A lesson from Washington’s earlier life illustrates his deep understanding of how unchecked power and privilege can do violence to the fragile nature of liberty and self-government. As commander-in-chief of the Continental Army during the Revolutionary War, he had come face-to-face with forces bent on undermining civilian control of the infant nation he had fought so assiduously to free from British control. In the winter and early spring of 1783, nearly a year and a half after its astounding victory at Yorktown, the Continental Army found itself at odds with the Continental Congress, headquartered in Philadelphia, over a pay shortage. Because Congress did not have the power to tax—under the Articles of Confederation only the individual states held that authority—the national government’s inability to meet its financial obligations to the army was a chronic problem. Soon army officers were circulating inflammatory documents hinting at a military coup, and calling for a mass meeting in the town of Newburgh, New York. Washington immediately outlawed the officers’ meeting, but then called one of his own to be held in the same town four days later. There, he short-circuited the incipient insurrection and called on his fellow officers to oppose any man “who wickedly attempts to open the floodgates of civil discord and deluge our rising empire with blood.” Duly chastened, the officer corps backed down.
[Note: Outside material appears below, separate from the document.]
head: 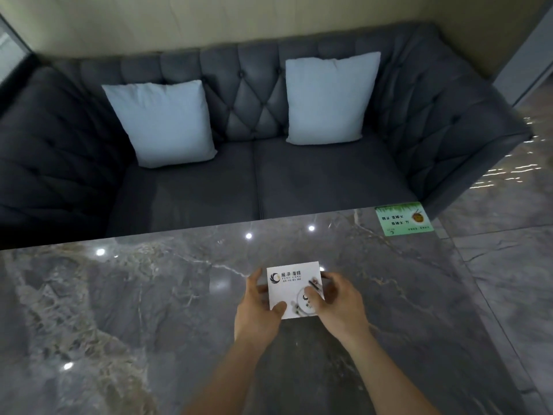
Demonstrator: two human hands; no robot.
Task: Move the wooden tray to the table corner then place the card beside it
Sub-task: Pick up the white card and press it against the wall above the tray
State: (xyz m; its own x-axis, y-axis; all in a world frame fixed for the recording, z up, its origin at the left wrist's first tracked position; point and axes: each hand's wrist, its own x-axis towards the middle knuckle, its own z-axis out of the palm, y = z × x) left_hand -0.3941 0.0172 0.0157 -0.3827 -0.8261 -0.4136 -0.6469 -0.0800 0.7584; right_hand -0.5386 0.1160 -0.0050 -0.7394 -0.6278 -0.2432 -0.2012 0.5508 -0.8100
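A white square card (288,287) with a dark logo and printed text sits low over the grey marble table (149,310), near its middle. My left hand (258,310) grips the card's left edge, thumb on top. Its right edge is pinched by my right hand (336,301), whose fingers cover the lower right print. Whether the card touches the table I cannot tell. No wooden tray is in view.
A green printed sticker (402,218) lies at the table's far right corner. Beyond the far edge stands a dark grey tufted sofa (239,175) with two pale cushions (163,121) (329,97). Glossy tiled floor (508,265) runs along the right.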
Now 13 years later, with the end of his time as president quickly nearing, Washington wished to bid goodbye to his fellow citizens and pass on to them some of what he had learned about power and politics over his lifetime of service. Calling on Alexander Hamilton to draft, on his behalf and with his input, a farewell address to the country, Washington was planning what was essentially the first notice in American history of a peaceful transition of executive power. “Friends and Fellow Citizens,” the address begins, “the period for a new election of a citizen to administer the executive government of the United States being not far distant, and the time actually arrived when your thoughts must be employed in designating the person who is to be clothed with that important trust, it appears to me proper, especially as it may conduce to a more distinct expression of the public voice, that I should now apprise you of the resolution I have formed, to decline being considered among the number of those out of whom a choice is to be made.” Washington was indeed retiring, and his fellow Americans should be prepared to elect the person best fit “to be clothed with [the] important trust” of the Presidency.
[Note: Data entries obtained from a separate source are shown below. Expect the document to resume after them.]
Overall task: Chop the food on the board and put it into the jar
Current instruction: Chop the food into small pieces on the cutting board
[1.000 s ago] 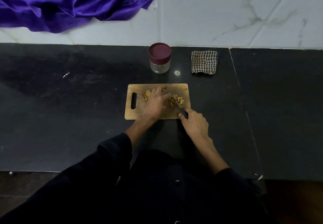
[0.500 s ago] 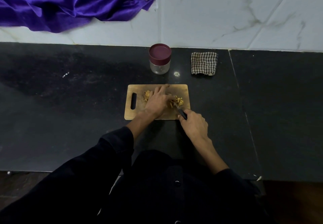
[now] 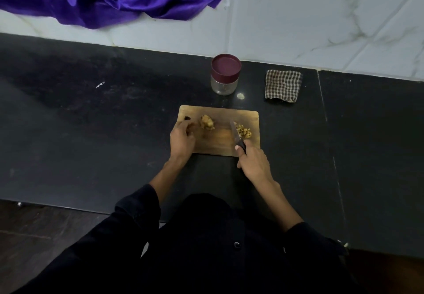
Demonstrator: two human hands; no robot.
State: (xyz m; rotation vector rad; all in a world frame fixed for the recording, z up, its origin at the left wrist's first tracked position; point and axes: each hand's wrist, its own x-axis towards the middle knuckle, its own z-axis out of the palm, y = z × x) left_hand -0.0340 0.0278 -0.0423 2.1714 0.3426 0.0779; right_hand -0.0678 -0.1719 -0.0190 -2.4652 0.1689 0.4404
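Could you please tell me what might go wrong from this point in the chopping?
The chopped pieces lie near the board's right edge, so the knife in the right hand could push some onto the counter. The jar has its lid on, so a transfer would likely stall.

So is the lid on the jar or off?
On. The dark red lid sits flat on top of the glass jar, standing upright on the counter behind the board.
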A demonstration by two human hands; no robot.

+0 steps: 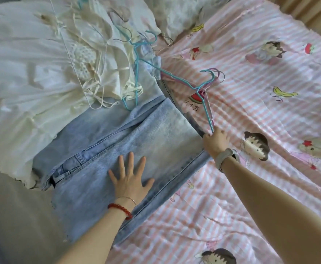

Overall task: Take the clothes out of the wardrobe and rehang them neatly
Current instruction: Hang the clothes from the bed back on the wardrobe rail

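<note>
We have the jeans point(121, 141) laid folded on the bed point(270, 111), beside the white clothes point(32, 73). Our left hand point(130, 184) lies flat on the denim, fingers spread, holding nothing. Our right hand point(215, 141) curls round the end of the hangers point(203, 92) at the jeans' far edge. We judge this the rehanging step: next we need to free one hanger from the bunch and thread the jeans over its bar.

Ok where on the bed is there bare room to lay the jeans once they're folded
The pink striped sheet lies bare right of the jeans and beyond the right hand. It is crowded at upper left: white clothes and tangled hangers.
</note>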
The outgoing President had three main points he wanted to get across in the Farewell Address. His first was that Americans needed to trade their parochial and sectional interests for national harmony and solidarity. “The unity of government which constitutes you one people is also now dear to you,” he reminded his fellow citizens. “It is justly so; for it is a main pillar in the edifice of your real independence, the support of your tranquility at home, your peace abroad, of your safety, of your prosperity, of that very liberty which you so highly prize.” Everything promised to the new nation in the Constitution’s preamble—justice, tranquility, peace, social welfare, and liberty—was ultimately predicated on Americans’ collective willingness to support unity and the goal of consensus. But the former general surely knew there would be those who would try to undermine the principle of union, and he argued that “much pains will be taken, many artifices employed, to weaken in your minds the conviction of this truth.” Citizens would need to “properly estimate the immense value of [their] national Union to [their] collective and individual happiness” and educate themselves so as to avoid being deceived by those who would pull the Union apart. The people of the United States had “in a common cause fought and triumphed together,” Washington argued. But it was only through unified cooperative efforts, namely the “work of joint councils and joint efforts—of common dangers, sufferings, and successes,” that they were ultimately successful in creating a new nation.
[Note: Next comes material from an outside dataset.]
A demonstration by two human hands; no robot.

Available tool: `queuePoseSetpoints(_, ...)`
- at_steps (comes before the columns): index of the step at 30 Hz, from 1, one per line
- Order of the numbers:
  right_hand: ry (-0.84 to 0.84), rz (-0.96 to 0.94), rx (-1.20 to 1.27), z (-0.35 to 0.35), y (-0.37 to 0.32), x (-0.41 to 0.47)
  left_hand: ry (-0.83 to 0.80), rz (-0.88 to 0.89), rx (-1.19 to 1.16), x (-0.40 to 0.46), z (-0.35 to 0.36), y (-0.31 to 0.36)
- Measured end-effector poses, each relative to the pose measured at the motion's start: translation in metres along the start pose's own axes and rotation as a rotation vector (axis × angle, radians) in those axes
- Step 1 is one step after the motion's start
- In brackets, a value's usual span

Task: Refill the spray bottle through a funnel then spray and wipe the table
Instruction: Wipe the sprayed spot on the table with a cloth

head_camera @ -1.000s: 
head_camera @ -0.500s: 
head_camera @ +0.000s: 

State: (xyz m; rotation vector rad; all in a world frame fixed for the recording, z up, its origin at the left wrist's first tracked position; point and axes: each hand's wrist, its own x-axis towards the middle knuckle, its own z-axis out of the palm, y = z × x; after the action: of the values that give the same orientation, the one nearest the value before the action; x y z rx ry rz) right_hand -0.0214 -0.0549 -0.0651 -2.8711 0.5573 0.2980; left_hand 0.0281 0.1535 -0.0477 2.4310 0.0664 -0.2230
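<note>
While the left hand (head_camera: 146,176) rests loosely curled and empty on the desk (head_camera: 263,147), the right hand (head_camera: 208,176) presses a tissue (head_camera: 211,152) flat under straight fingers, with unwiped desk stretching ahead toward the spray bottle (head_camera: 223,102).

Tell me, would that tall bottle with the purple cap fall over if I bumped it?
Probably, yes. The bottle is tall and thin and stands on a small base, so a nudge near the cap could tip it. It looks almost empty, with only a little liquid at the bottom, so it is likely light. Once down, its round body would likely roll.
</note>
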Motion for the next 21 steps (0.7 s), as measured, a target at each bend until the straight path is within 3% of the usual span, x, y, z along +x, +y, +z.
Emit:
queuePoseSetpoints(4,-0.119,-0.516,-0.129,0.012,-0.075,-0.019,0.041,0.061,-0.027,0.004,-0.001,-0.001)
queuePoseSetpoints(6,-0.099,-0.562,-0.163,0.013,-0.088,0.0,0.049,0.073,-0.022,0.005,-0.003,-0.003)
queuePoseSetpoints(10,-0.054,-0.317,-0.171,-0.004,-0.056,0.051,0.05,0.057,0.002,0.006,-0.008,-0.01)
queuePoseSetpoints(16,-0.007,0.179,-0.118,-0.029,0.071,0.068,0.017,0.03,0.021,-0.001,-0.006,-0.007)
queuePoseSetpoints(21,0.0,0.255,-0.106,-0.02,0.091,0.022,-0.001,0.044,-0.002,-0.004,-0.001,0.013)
Washington’s second argument in his Farewell Address was this: that loyalty to party over nation was dangerous and ultimately destructive. “All obstructions to the execution of the laws, all combinations and associations under whatever plausible character, with the real design to direct, control, counteract, or awe the regular deliberation and action of the constituted authorities, are destructive of this fundamental principle and of fatal tendency,” he declared. These “factions,” as he called them, sought to “put in the place of the delegated will of the nation the will of a party.” Yes, such groups or parties “may now and then answer popular ends,” Washington acquiesced, but “they are likely, in the course of time and things, to become potent engines by which cunning, ambitious, and unprincipled men will be enabled to subvert the power of the people and to usurp for themselves the reins of government, destroying afterwards the very engines which have lifted them to unjust dominion.” Having cast off the authority of a hereditary monarch in King George III, Americans should be careful not to enable an elected despot, at the head of a popular political party, to take George’s place. The desire to affiliate with one political party or another might be a part of human nature, the retiring president conceded, “having its root in the strongest passions of the human mind,” but the “alternate domination of one faction over another, sharpened by the spirit of revenge natural to party dissension, which in different ages and countries has perpetrated the most horrid enormities, is itself a frightful despotism.” Further, factionalism (or what Washington calls “the spirit of party”) “agitates the community with ill founded jealousies and false alarms, kindles the animosity of one part against another, foments occasionally riot and insurrection.”
Any tendency to put party over country, the president seemed to be saying, would lead to a terrible future for the United States. (This concern over factionalism was something Washington shared with other Founders, particularly James Madison, who blasted the development of factions in representative forms of government in The Federalist Number 10. “The friend of popular governments never finds himself so much alarmed for their character and fate,” wrote Madison, “as when he contemplates their propensity to this dangerous vice” of factionalism.)
Washington’s final broad cautionary point in the address had to do with foreign affairs: avoid entangling foreign alliances. He warned that “against the insidious wiles of foreign influence (I conjure you to believe me, fellow citizens) the jealousy of a free people ought to be constantly awake, since history and experience prove that foreign influence is one of the most baneful foes of republican government.” For Americans, choosing favorites in the game of international relations was ill advised, because ”excessive partiality for one foreign nation” over another would almost certainly mask the true depth of the ally’s influence on the United States and create “the illusion of an imaginary common interest in cases where no real common interest exists.” It would be best, Washington concluded, to “steer clear of permanent alliances with any portion of the foreign world.”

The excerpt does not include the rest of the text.